• [Exercise data]:
[Start of section]
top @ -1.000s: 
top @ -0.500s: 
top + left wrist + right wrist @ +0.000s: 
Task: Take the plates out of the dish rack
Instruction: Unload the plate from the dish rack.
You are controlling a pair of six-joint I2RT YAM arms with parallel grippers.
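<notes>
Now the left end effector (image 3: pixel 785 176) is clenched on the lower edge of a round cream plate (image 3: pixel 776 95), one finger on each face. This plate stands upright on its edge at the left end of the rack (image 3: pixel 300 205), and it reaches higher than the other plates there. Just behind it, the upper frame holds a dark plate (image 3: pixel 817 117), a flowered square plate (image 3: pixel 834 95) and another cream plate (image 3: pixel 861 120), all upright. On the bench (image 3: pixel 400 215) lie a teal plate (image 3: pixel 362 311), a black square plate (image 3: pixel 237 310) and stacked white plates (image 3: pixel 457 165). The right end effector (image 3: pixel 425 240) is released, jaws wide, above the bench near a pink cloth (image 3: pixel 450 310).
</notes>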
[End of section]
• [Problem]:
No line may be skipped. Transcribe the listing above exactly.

• [Written response]:
top @ -1.000s: 
top @ -0.500s: 
top + left wrist + right wrist @ +0.000s: 
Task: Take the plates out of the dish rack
Instruction: Unload the plate from the dish rack.
You are controlling a pair of six-joint I2RT YAM arms with parallel grippers.
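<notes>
Now the left end effector (image 3: pixel 785 176) is clenched on the lower edge of a round cream plate (image 3: pixel 776 95), one finger on each face. This plate stands upright on its edge at the left end of the rack (image 3: pixel 300 205), and it reaches higher than the other plates there. Just behind it, the upper frame holds a dark plate (image 3: pixel 817 117), a flowered square plate (image 3: pixel 834 95) and another cream plate (image 3: pixel 861 120), all upright. On the bench (image 3: pixel 400 215) lie a teal plate (image 3: pixel 362 311), a black square plate (image 3: pixel 237 310) and stacked white plates (image 3: pixel 457 165). The right end effector (image 3: pixel 425 240) is released, jaws wide, above the bench near a pink cloth (image 3: pixel 450 310).
</notes>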

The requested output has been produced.